→ Problem: Print the data below exactly as it stands, and keep the pictures out.

→ Dataset extract:

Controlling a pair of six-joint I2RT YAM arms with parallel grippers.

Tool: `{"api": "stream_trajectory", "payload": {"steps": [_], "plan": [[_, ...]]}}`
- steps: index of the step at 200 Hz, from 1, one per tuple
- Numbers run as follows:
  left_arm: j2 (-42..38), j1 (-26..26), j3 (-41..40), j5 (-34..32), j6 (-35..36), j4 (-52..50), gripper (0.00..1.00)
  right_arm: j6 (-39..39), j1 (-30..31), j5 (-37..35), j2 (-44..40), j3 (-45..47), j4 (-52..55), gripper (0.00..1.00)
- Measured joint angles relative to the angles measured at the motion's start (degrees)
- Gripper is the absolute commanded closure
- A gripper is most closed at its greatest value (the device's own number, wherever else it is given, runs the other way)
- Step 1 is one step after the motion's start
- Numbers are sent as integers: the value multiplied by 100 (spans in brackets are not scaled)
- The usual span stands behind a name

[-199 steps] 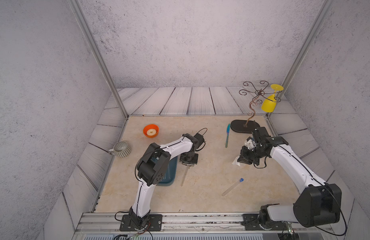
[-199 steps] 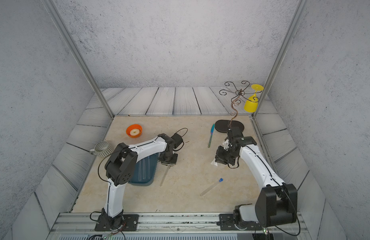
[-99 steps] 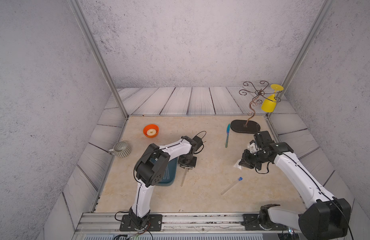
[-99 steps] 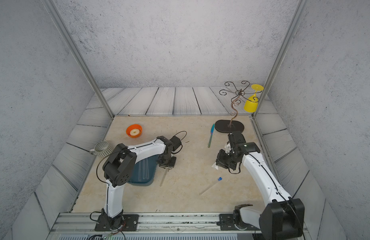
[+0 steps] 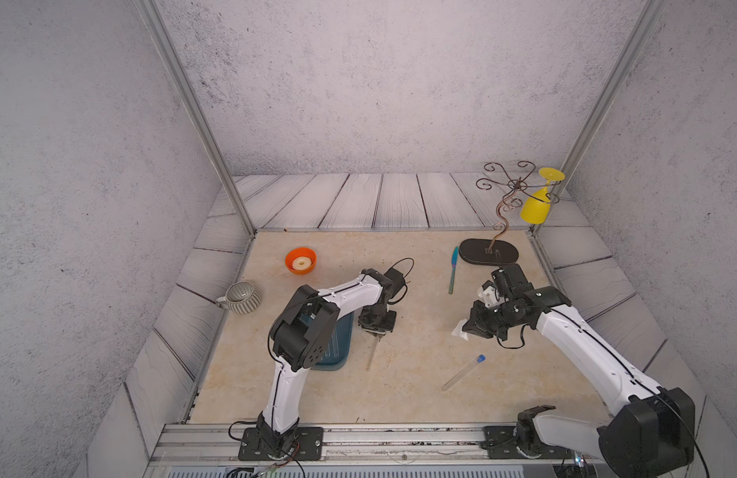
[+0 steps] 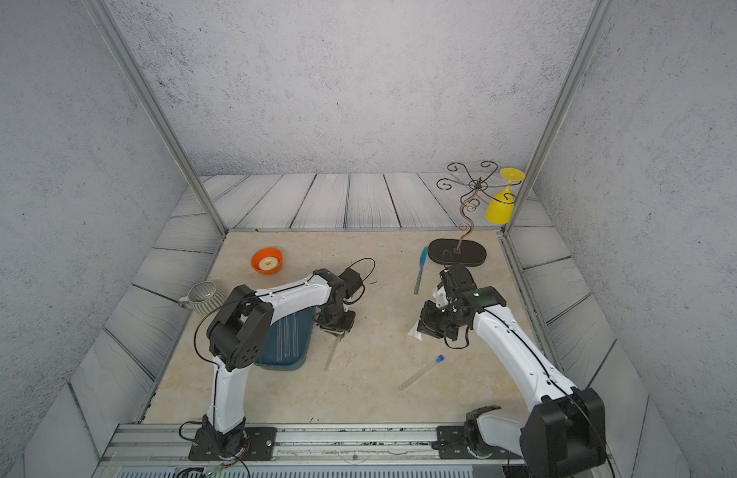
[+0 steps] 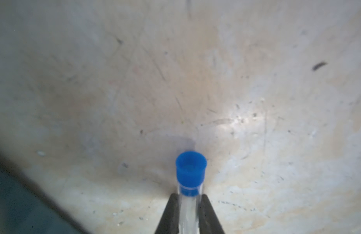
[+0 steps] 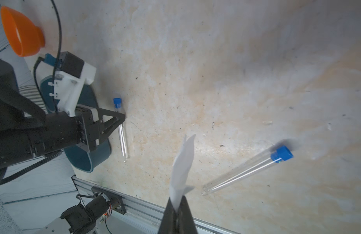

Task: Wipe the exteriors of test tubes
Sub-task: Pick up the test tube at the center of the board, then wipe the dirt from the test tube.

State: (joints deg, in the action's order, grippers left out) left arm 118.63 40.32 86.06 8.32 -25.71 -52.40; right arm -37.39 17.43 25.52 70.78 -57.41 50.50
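Note:
My left gripper [image 5: 376, 331] [image 6: 334, 330] is shut on a clear test tube [image 7: 189, 210] just below its blue cap [image 7: 191, 168]. That tube [image 5: 371, 355] [image 8: 122, 139] lies low along the table beside a dark blue tray [image 6: 294, 364]. Whether it still touches the table I cannot tell. In the tray lie three more test tubes [image 6: 287, 339]. My right gripper [image 5: 468, 330] [image 8: 177, 204] is shut on a white wipe [image 8: 182, 162] [image 6: 414, 331], held above the table. Another capped test tube [image 5: 462, 372] [image 6: 419, 372] [image 8: 242, 172] lies loose in front of it.
An orange bowl [image 5: 300, 260] and a striped mug [image 5: 242, 297] stand at the back left. A teal knife [image 5: 453, 269] lies beside the black base of a wire stand [image 5: 470, 251] that carries a yellow glass [image 5: 535, 209]. A metal rail [image 5: 399, 434] runs along the front.
My left gripper has closed on the test tube next to the tray. My right gripper has shifted a little toward the front and left with the wipe.

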Motion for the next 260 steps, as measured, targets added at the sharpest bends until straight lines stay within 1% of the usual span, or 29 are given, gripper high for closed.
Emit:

→ Written response:
Controlling a pair of six-joint I2RT YAM arms with parallel grippers.

Tool: `{"api": "stream_trajectory", "payload": {"steps": [_], "plan": [[_, ...]]}}`
- steps: index of the step at 200 Hz, from 1, one per tuple
- Numbers run as follows:
  left_arm: j2 (-42..38), j1 (-26..26), j3 (-41..40), j5 (-34..32), j6 (-35..36), j4 (-52..50), gripper (0.00..1.00)
  right_arm: j6 (-39..39), j1 (-30..31), j5 (-37..35), j2 (-44..40), j3 (-45..47), j4 (-52..55), gripper (0.00..1.00)
- Measured joint angles relative to the angles measured at the motion's start (degrees)
- Gripper is the absolute commanded closure
- A gripper is most closed at its greatest value (the device's own number, wherever else it is given, runs the other way)
- Step 1 is one step after the motion's start
- Numbers are sent as integers: the value multiplied by 100 (spans in brackets are not scaled)
- The usual span stands behind a name

[-199 steps] 
[-199 steps] 
[-99 steps] 
[-99 steps] 
[+0 steps] 
[+0 steps] 
[+0 steps] 
[+0 steps] 

Task: Wipe the exteriors of test tubes
Sub-task: Pick up the test tube at the center of the board, then wipe the dirt from the test tube.

State: (joints deg, in the action's order, grippers left out) left arm 118.63 40.32 86.06 8.32 -25.71 -52.40; right arm -37.39 17.43 25.52 70.78 -57.41 50.50
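Note:
My left gripper [image 5: 376, 331] [image 6: 334, 330] is shut on a clear test tube [image 7: 189, 210] just below its blue cap [image 7: 191, 168]. That tube [image 5: 371, 355] [image 8: 122, 139] lies low along the table beside a dark blue tray [image 6: 294, 364]. Whether it still touches the table I cannot tell. In the tray lie three more test tubes [image 6: 287, 339]. My right gripper [image 5: 468, 330] [image 8: 177, 204] is shut on a white wipe [image 8: 182, 162] [image 6: 414, 331], held above the table. Another capped test tube [image 5: 462, 372] [image 6: 419, 372] [image 8: 242, 172] lies loose in front of it.
An orange bowl [image 5: 300, 260] and a striped mug [image 5: 242, 297] stand at the back left. A teal knife [image 5: 453, 269] lies beside the black base of a wire stand [image 5: 470, 251] that carries a yellow glass [image 5: 535, 209]. A metal rail [image 5: 399, 434] runs along the front.
My left gripper has closed on the test tube next to the tray. My right gripper has shifted a little toward the front and left with the wipe.
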
Motion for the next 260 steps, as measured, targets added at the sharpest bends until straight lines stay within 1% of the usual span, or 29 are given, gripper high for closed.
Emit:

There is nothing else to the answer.